[[ Data open ]]
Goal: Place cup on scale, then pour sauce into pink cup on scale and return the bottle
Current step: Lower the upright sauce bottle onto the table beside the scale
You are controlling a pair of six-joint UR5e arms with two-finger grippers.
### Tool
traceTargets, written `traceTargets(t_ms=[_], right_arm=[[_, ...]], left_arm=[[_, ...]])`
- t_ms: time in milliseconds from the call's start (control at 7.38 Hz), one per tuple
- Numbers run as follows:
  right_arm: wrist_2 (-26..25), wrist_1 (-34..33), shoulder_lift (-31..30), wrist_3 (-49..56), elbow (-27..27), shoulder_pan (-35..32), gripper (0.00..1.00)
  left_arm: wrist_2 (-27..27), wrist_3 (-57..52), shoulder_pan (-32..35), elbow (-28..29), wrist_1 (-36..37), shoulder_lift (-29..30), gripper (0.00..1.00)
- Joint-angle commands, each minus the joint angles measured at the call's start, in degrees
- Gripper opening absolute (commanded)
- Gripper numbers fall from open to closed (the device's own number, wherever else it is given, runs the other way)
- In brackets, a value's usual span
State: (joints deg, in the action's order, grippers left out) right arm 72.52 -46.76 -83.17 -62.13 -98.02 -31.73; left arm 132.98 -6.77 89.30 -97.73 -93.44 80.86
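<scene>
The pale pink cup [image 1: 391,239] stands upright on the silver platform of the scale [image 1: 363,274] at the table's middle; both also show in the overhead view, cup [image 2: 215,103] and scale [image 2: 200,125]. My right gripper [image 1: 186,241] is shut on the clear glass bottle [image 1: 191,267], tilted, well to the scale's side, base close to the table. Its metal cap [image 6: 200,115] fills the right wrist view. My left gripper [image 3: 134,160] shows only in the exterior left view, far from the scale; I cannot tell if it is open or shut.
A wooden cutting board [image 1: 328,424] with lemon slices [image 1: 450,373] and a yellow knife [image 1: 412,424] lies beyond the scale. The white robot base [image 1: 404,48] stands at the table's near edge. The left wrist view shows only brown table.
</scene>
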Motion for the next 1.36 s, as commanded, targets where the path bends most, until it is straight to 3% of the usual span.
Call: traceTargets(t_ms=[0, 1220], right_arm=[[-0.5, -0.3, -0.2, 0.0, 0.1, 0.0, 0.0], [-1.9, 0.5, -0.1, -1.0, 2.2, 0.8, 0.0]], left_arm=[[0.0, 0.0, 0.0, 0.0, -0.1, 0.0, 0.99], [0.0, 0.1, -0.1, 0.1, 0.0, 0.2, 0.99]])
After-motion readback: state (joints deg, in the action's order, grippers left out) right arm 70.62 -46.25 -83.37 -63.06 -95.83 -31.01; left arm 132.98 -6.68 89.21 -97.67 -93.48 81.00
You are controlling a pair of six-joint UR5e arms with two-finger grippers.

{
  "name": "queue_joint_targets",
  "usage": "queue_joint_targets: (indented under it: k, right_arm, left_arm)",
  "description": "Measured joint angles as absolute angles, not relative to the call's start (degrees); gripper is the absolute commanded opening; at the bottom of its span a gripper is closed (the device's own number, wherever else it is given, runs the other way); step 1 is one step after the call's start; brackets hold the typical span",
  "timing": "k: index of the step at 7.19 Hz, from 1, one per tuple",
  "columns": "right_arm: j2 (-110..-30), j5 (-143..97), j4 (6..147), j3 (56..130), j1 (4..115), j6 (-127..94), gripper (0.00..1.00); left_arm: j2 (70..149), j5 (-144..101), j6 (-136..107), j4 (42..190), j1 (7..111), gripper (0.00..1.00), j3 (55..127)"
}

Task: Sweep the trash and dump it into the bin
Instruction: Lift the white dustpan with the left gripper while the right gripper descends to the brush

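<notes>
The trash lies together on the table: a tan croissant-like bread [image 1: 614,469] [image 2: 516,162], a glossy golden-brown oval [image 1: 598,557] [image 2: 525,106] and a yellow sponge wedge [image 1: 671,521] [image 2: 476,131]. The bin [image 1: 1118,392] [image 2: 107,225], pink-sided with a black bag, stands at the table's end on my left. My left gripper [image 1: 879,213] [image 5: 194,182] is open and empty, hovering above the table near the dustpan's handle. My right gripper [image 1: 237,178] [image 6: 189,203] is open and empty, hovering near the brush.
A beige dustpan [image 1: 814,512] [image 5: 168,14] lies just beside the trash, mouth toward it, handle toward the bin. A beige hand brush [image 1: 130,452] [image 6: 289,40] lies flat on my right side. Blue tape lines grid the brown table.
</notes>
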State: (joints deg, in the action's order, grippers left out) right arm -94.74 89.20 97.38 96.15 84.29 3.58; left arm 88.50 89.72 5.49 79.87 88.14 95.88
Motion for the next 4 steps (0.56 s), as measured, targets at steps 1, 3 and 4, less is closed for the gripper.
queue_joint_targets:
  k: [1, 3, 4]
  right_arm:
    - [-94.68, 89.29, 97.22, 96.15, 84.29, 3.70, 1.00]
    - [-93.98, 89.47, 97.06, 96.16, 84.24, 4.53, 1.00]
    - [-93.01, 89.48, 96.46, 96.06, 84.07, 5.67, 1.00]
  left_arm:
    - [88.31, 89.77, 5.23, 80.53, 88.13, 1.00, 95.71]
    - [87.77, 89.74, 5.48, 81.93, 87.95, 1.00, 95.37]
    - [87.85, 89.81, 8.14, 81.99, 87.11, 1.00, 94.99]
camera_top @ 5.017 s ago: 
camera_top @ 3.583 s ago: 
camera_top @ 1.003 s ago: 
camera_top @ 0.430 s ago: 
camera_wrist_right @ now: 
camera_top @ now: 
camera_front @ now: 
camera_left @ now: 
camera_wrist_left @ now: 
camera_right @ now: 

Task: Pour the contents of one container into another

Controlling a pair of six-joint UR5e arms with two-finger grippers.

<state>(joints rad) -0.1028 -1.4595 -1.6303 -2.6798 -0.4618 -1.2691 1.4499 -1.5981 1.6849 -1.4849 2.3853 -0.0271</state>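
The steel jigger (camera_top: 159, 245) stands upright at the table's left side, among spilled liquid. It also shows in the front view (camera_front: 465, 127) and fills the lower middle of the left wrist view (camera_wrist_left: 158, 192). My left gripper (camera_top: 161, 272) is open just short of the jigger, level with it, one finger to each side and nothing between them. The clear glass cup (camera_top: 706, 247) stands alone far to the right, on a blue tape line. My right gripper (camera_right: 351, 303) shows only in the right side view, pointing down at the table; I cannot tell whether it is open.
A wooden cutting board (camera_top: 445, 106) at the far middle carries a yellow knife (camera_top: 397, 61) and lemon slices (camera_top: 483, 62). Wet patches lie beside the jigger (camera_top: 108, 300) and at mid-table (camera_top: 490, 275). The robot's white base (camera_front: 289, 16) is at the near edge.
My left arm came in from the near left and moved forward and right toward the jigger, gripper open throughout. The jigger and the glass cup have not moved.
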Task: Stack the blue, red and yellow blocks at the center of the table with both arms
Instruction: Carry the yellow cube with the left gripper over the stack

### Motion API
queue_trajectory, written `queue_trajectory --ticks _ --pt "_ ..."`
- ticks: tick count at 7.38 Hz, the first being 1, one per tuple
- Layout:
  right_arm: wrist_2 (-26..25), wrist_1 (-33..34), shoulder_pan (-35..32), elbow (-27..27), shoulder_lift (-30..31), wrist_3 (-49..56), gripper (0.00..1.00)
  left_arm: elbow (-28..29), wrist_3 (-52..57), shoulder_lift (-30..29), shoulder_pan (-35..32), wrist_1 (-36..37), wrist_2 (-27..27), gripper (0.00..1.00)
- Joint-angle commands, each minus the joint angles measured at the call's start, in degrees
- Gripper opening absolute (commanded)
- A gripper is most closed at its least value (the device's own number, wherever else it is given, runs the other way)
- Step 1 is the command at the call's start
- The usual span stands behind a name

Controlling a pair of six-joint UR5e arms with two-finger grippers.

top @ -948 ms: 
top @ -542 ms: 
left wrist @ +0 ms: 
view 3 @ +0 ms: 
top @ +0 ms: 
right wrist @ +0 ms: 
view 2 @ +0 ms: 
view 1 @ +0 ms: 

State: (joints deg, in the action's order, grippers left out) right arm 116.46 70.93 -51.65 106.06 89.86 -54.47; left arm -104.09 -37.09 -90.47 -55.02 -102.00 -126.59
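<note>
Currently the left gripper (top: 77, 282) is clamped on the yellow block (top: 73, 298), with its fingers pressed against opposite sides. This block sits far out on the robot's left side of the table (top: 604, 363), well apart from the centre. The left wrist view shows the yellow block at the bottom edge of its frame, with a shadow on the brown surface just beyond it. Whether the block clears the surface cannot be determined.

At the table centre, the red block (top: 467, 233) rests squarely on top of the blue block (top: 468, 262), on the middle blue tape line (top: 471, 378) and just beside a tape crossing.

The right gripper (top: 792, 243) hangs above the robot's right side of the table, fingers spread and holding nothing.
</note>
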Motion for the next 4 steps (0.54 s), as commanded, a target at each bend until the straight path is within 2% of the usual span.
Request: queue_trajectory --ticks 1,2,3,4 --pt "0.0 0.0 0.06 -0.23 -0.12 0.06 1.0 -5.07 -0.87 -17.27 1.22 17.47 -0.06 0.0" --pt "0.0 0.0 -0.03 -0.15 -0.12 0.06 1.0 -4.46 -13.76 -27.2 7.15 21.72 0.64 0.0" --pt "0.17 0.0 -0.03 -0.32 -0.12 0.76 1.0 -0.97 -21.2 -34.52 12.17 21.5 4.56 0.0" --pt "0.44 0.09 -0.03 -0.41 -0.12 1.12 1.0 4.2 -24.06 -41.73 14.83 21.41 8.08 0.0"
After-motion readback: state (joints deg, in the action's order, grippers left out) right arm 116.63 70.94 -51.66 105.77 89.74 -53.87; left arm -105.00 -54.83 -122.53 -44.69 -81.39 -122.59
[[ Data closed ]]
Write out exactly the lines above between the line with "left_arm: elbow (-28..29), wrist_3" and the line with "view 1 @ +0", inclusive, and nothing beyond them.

  left_arm: elbow (-28..29), wrist_3 (-52..57), shoulder_lift (-30..29), shoulder_pan (-35..32), wrist_1 (-36..37), wrist_2 (-27..27), gripper (0.00..1.00)
- Joint-angle commands, each minus the joint angles measured at the call's start, in degrees
- Gripper opening absolute (commanded)
- A gripper is most closed at its least value (the device's own number, wherever else it is given, runs the other way)
- Step 1 is the command at the call's start
- The usual span stands behind a name

Controlling a pair of six-joint UR5e arms with two-finger grippers.

top @ -948 ms: 
top @ -542 ms: 
left wrist @ +0 ms: 
view 3 @ +0 ms: 
top @ +0 ms: 
right wrist @ +0 ms: 
view 2 @ +0 ms: 
view 1 @ +0 ms: 

There is nothing more to this exercise.